Richard had the pleasure of knowing that his work reached a wider public by being exhibited in the V & A Collection, The Royal Photographic Society's space within the National Media Museum in Bradford and the Center for Creative Photography, founded by the American landscape photographer, Ansel Adams, in Tucson, Arizona.

In 1981, Richard was able to demonstrate his portrayal as the photograph as art, while on a trip with Lucien Clergue in Southern France when he photographed Lucien's daughter, Anne, on the beach as the nude subject of his image and also took a full-frontal photographic portrait of a young male nude gazing out of a window. Lucien was a self-taught French photographer of some reputation who had met and become a life-long with Pablo Picasso in 1953.

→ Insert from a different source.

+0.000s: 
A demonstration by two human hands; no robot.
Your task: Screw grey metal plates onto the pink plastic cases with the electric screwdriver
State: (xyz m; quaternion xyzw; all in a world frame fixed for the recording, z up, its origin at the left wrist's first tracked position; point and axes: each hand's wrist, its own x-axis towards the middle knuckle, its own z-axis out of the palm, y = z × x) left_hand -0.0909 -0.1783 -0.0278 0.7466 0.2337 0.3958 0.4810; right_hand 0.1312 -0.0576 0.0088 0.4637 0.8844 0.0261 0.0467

In 2005 Richard's 'Homes Fit for Heroes : Photographs by Bill Brandt 1939-1943' written with Stuart H. Bartholomew and Peter James, was published and in 2012 he supplied the photos for Mike Smith's 'Following the Cross of Nails',  based on the medieval nails which fell with the roof of the old Coventry Cathedral, which Richard had seen with his father 72 years before. Richard's photographs illustrated the Cathedral Choir's mission to present a replica Cross of Nails to the monastery of Ottobeuren in Bavaria, passing en route through Nuremberg and Munich.

Richard had recalled that when he first met Ken Dodd at the Coventry Hippodrome all those years before :

"We became friends, both recognising instinctively, as perhaps one does in one's youth, that we loved people and an audience. In my case, for my photographs and Ken for his humour."